Before the work can begin, the linemen have to suit up in specially-made protective gear that prevents them from being electrocuted. 

They look like the suits beekeepers wear, but a super extreme version. 

Once they’re all decked out in their protective gear, they get taken up into the sky by helicopter. 

And these are no ordinary helicopters.

These helicopters are designed with a platform specifically created for the job. 

Once they’re taken up high above the power lines, the linemen are then dangled down from the chopper. 

First, the linemen brush the damaged line on both sides, then they use a shunt to repair it. 

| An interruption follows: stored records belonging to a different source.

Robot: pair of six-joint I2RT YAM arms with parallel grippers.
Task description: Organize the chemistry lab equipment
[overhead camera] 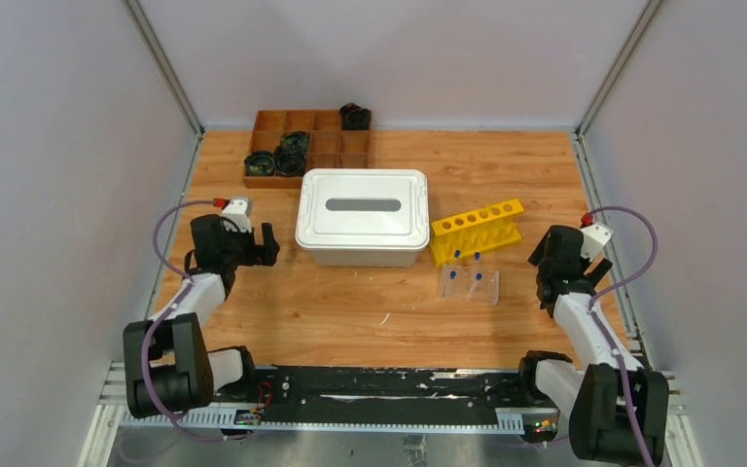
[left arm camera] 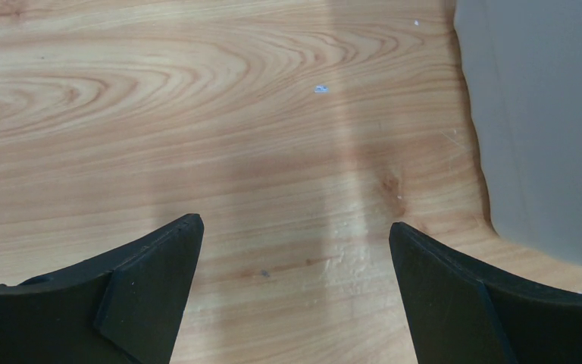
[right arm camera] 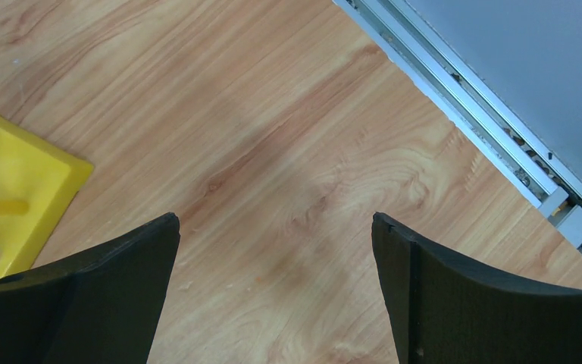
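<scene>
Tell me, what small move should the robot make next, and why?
Probably swing the right claw left toward the thin clear blue-capped tubes in the clear plastic rack: that claw hangs open and empty, and is the one nearest them.

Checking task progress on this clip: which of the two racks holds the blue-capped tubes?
The clear plastic rack: thin blue-capped tubes stand in it. The yellow plastic rack with round holes, just behind it, looks empty.
</scene>
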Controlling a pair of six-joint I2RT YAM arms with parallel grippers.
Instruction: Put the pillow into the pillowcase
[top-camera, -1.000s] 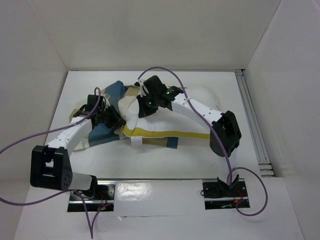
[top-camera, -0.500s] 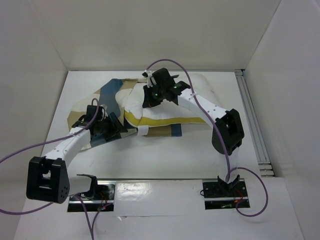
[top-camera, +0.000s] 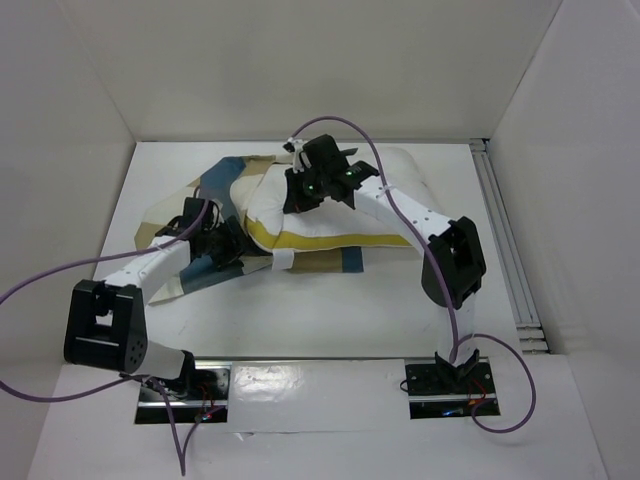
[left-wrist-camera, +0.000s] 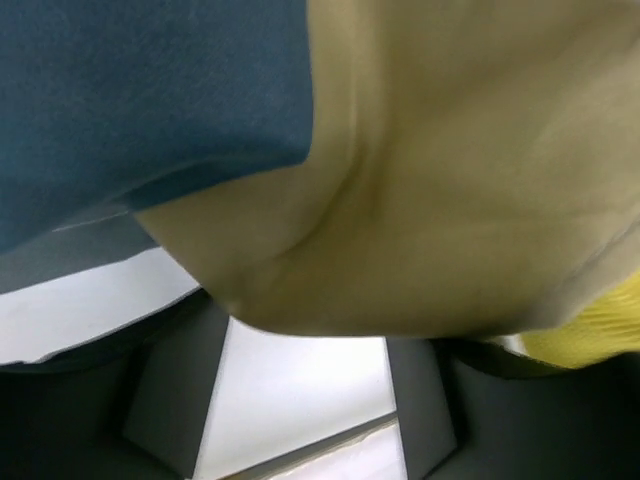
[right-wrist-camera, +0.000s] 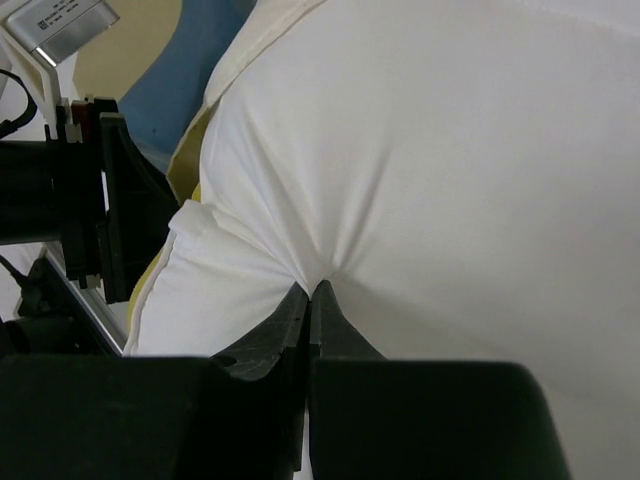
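Note:
The white pillow (top-camera: 405, 180) with its yellow edge lies at the back middle of the table. Its left end overlaps the blue, tan and cream checked pillowcase (top-camera: 218, 182). My right gripper (top-camera: 298, 196) is shut on the pillow (right-wrist-camera: 430, 170), and its jaws (right-wrist-camera: 312, 292) pinch a fold of white cloth. My left gripper (top-camera: 226, 246) stands open at the pillowcase's near edge. In the left wrist view, tan and blue pillowcase cloth (left-wrist-camera: 450, 190) hangs just above the open fingers (left-wrist-camera: 168, 392). Nothing lies between them but white table.
White walls close in the table on the left, back and right. A metal rail (top-camera: 505, 240) runs along the right side. Purple cables (top-camera: 40, 290) loop from both arms. In the right wrist view the left gripper's black body (right-wrist-camera: 95, 200) is close by on the left.
My left gripper has opened and let go of the pillowcase cloth. The right gripper has dragged the pillow toward the back and right, still pinching it.

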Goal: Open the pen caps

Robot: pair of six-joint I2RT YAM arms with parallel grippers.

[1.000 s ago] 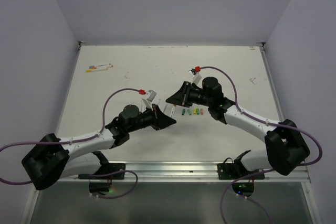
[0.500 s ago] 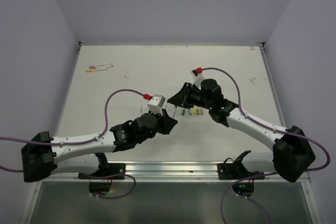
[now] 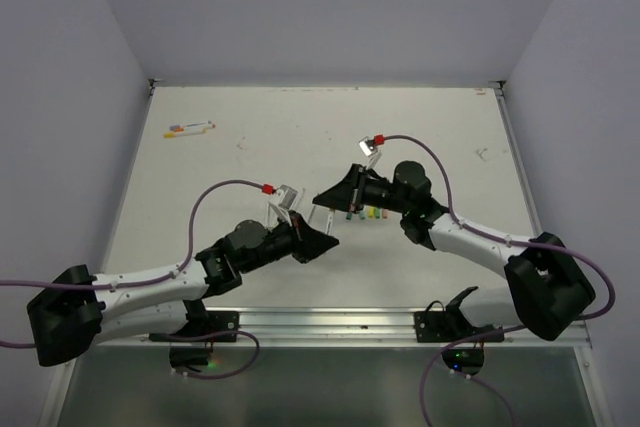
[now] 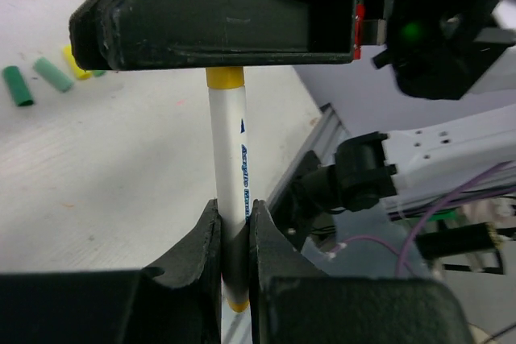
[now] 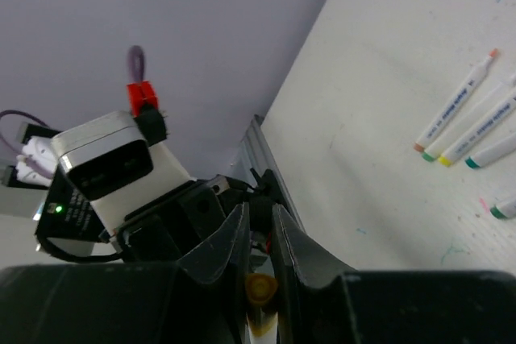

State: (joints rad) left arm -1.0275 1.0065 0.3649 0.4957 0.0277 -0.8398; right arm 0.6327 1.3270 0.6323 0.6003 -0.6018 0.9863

After this, they use a power driver to tighten the fasteners. 

And they do all this while dangling from a helicopter at least 60 feet above the ground.

They often work during high winds too, so there’s no room for error.

Despite being incredibly dangerous, this job is almost unheard of. 

In fact, it’s just one of many lesser-known jobs that take serious guts to do. 

Underwater welding is an incredibly dangerous job, and also one of the best-paying careers for divers. 

It’s an essential job and yet almost no one’s heard of it.

Among the many dangers attached to the work, divers face the risk of drowning, hypothermia, and electrocution. 

So, to avoid the worst from happening, they have to be highly skilled at what they do – just like power line repairmen. 

Underwater welders are also required to wear special protective gear to prevent them from getting electrocuted. 

These special coveralls also prevent molten metal pieces from flying into the workers and burning them. 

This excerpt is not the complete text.